### DATA EXCERPT
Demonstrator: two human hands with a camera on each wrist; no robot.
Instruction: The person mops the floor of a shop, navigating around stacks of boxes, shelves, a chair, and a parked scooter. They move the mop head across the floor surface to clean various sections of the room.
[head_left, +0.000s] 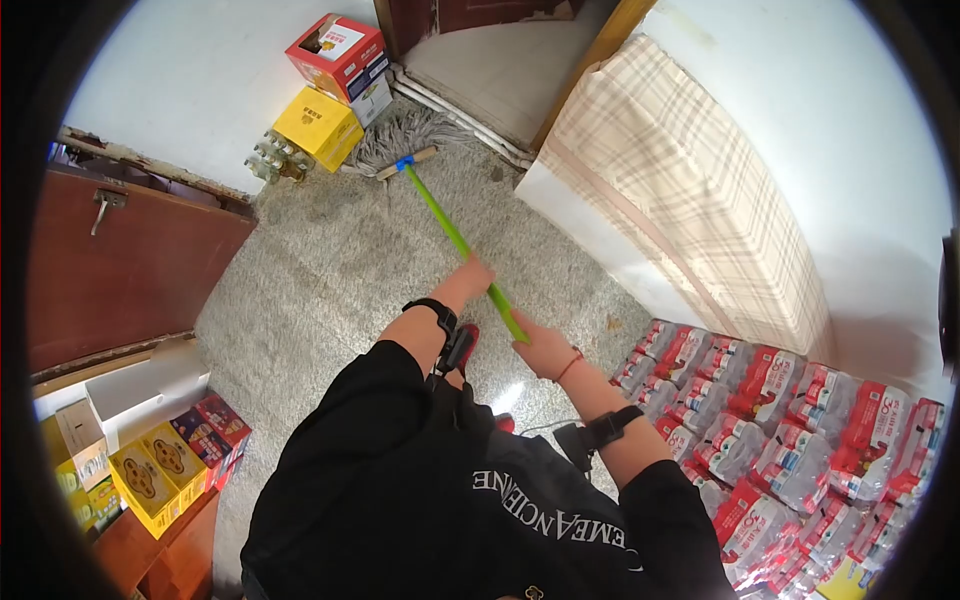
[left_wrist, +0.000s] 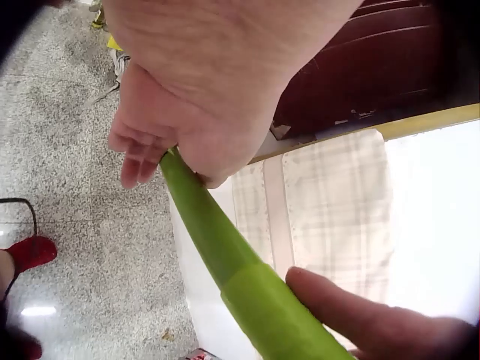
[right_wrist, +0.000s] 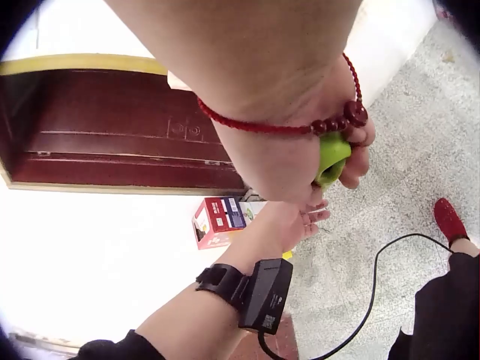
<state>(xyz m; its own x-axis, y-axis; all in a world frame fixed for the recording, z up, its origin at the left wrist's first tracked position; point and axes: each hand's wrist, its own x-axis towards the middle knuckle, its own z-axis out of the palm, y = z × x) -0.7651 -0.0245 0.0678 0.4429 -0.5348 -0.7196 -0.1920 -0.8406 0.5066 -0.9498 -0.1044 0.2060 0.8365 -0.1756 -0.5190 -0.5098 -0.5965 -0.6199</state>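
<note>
A mop (head_left: 440, 215) with a green handle reaches across the floor in the head view. Its grey string head (head_left: 400, 135) lies spread on the floor by the doorway, under a wooden bar with a blue joint. My left hand (head_left: 472, 280) holds the handle partway up. In the left wrist view that hand (left_wrist: 176, 124) has its thumb side against the green tube, its fingers partly hidden behind the palm. Nearer my body, my right hand (head_left: 547, 352) grips the handle's top end. The right wrist view shows the hollow handle end (right_wrist: 331, 161) poking out of that fist.
Beside the mop head stand a yellow box (head_left: 318, 125), a red box (head_left: 337, 55) and several glass bottles (head_left: 275, 158). Packs of bottles (head_left: 770, 430) line the right, below a plaid cloth (head_left: 690, 180). A brown door (head_left: 130, 250) and yellow cartons (head_left: 160, 475) are at left.
</note>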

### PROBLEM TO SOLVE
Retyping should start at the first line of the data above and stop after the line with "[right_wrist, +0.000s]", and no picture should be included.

### ANSWER TO THE PROBLEM
Demonstrator: two human hands with a camera on each wrist; no robot.
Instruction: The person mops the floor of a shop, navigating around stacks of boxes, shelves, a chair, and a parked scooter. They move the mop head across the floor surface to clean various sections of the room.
[head_left, +0.000s] 
[left_wrist, +0.000s] 
[right_wrist, +0.000s] 

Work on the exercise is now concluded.